To attach the chisel support to the main vertical piece of the holder I just set it in place with the longest chisel and marked the best location using a piece of blue painters tape. Then I marked a line across the vertical piece that would be the centerline for the chisel support. I marked locations for the screws along this centerline where they would go into the deepest part of the . The screws I used here were 1-5/8" long #8 general construction screws. I marked the outside edges and two more locations going towards the center of the support.
First I drilled through the main vertical piece of wood with a 1/8" bit. Then I drilled through the board from the back side using the countersink bit so the screw heads would be recessed in the back of the vertical board.
Next I clamped the chisel support to the vertical piece. Then I drilled through the back of the vertical piece into the two center screw locations. Once these two inner screws were tightened in place I removed the two clamps that were obstructing the outside drilling locations and drilled and installed those screws.
I did not glue this piece in place in case I ever wanted to modify it. That way you can just remove the four screws and replace that piece. It also makes it easier to finish the pieces.
The screws for attaching the cleats were 1-1/4" long #8 general construction screws. I pre-drilled two holes into each of the two cleat pieces 3/4" from each side.
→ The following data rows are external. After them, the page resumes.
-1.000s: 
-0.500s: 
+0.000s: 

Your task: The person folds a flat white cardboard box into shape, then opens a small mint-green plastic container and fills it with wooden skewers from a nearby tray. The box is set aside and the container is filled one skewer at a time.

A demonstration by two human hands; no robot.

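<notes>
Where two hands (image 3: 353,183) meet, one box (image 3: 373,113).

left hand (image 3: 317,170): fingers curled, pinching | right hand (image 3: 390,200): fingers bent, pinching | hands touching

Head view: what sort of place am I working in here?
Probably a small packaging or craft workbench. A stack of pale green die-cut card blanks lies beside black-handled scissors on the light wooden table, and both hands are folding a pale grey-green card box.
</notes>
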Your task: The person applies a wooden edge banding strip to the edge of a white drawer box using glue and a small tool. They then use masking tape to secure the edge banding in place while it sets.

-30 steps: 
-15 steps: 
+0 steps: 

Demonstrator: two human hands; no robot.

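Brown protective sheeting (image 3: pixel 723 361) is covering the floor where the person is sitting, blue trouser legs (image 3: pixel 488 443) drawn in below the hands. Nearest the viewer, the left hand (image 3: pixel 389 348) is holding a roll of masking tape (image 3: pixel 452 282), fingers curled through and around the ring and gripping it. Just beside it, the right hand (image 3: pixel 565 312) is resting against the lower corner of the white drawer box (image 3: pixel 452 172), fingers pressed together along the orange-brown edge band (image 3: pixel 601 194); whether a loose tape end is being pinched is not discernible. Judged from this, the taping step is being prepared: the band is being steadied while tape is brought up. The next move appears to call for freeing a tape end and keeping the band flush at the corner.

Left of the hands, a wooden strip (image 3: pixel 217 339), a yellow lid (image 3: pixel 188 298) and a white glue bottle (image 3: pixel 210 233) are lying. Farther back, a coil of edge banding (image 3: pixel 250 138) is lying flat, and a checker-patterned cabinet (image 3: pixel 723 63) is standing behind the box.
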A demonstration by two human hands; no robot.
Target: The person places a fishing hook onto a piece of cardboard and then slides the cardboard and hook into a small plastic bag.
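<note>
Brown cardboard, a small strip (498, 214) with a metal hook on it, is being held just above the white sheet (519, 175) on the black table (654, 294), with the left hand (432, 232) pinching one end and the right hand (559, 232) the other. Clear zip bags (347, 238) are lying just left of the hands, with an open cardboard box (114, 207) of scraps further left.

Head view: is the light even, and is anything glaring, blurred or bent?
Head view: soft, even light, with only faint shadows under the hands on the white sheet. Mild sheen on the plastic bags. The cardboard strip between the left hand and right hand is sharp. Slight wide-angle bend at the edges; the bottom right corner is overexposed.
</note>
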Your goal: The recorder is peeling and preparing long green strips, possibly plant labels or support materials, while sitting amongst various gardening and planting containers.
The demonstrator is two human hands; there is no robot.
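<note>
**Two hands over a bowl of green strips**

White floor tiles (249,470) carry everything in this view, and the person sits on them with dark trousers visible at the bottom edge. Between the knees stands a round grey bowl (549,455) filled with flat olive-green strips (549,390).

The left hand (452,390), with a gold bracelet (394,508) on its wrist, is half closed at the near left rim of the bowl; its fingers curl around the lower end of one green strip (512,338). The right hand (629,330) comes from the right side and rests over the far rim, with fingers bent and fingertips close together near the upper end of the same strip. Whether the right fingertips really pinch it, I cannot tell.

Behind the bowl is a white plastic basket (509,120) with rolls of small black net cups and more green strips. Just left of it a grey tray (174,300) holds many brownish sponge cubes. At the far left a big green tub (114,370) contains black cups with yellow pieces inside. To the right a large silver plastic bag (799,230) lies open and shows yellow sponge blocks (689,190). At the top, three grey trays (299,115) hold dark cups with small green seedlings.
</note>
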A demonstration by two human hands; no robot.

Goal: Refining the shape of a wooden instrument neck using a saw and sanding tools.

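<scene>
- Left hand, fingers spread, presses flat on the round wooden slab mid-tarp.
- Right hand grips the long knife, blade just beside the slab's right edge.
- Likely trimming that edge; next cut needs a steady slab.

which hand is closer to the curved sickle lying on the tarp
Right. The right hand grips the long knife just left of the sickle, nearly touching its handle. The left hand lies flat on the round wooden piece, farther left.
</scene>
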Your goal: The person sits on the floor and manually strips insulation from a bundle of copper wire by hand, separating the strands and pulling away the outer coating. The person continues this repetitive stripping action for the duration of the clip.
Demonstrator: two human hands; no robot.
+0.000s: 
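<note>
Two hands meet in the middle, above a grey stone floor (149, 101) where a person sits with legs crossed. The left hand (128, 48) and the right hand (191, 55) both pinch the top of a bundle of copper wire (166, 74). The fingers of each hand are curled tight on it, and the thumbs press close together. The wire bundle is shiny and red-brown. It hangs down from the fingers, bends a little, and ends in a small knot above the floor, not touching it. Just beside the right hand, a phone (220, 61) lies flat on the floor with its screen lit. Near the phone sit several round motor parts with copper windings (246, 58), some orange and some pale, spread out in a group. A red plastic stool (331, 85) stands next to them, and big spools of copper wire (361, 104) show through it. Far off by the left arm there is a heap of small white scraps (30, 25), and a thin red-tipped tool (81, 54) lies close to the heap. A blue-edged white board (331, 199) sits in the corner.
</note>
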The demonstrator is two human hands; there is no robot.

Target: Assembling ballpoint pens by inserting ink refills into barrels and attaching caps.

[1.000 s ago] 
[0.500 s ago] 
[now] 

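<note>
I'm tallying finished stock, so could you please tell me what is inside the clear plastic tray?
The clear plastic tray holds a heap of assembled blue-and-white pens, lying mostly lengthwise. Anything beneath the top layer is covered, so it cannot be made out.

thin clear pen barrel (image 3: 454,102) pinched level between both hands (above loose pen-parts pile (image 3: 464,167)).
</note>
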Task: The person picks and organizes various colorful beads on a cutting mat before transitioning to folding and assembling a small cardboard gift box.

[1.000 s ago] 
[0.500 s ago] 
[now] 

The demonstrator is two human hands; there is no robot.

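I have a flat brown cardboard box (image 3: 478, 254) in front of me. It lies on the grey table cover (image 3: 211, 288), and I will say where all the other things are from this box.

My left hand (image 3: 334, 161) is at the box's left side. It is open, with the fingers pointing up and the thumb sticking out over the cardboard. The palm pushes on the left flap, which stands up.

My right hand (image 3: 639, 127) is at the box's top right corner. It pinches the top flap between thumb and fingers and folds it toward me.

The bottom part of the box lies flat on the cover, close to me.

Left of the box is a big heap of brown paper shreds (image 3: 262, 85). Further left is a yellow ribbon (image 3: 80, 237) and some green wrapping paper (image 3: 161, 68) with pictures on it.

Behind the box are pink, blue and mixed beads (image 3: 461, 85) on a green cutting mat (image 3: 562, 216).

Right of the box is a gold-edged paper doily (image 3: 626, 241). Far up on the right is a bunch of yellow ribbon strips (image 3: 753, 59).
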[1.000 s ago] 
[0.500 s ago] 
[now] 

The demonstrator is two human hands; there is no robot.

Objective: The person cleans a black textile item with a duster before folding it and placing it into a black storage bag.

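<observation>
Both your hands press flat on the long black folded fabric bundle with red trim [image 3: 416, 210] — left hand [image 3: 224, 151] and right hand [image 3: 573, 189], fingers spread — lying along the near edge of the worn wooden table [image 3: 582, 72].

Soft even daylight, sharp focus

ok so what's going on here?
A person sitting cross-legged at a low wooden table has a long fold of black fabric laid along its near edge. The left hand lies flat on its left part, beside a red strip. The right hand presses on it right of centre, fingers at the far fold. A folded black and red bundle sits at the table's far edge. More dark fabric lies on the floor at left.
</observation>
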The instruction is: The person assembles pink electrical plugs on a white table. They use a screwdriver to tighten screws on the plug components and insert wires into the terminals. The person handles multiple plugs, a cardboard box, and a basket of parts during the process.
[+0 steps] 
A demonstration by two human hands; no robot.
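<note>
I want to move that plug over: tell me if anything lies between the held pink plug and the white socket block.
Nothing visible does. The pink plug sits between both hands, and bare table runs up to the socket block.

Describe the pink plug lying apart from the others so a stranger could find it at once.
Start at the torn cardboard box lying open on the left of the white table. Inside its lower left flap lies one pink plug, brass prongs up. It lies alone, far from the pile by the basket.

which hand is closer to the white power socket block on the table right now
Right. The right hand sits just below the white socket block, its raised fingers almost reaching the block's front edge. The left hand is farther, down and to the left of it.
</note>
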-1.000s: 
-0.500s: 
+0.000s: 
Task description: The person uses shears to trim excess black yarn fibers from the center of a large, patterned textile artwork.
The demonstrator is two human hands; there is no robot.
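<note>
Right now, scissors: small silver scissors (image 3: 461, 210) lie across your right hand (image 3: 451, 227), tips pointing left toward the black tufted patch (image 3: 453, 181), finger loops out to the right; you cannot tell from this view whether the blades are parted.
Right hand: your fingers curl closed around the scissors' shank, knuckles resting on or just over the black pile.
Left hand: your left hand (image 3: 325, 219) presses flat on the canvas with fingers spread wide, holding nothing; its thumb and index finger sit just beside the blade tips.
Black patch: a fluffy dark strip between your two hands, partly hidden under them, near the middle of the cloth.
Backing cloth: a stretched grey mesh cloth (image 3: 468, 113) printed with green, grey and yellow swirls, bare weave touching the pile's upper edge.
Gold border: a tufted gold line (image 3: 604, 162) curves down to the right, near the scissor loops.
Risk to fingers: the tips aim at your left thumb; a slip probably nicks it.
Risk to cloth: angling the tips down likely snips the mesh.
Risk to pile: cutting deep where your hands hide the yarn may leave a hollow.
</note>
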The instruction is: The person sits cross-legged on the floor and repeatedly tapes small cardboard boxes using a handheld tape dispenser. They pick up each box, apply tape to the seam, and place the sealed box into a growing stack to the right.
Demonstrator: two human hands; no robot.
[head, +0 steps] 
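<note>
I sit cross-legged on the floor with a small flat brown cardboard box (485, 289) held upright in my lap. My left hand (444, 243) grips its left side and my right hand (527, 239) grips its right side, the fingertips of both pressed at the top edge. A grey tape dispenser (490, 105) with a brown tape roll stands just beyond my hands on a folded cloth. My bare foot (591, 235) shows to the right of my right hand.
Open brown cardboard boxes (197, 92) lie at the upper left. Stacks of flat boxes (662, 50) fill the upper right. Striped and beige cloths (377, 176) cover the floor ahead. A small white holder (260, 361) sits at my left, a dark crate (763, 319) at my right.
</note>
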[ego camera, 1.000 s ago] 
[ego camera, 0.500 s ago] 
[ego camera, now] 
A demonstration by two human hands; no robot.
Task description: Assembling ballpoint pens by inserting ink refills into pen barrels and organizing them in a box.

The cleat pieces I used were 3-1/2" long.
It helps to use a piece of matching wall cleat longer than the chisel rack to make sure the two individual pieces are aligned properly before you attach them. I only used the two screws in each piece and did not glue mine in place.
Now the chisel rack should be fully functional and just need some finish. I opted for two coats of General Finishes satin water based topcoat. I did take everything apart that I could before applying the finish. I also did a light sanding between coats.
I am extremely happy with how this chisel rack turned out. Going from idea to reality needed a few adjustments along the way, but the results are going to be useful for a long time.
I would love to see pictures of yours if you decide to build one.
This is not as complicated of a build as I thought it was going to be so if you are considering building one then I highly recommend it.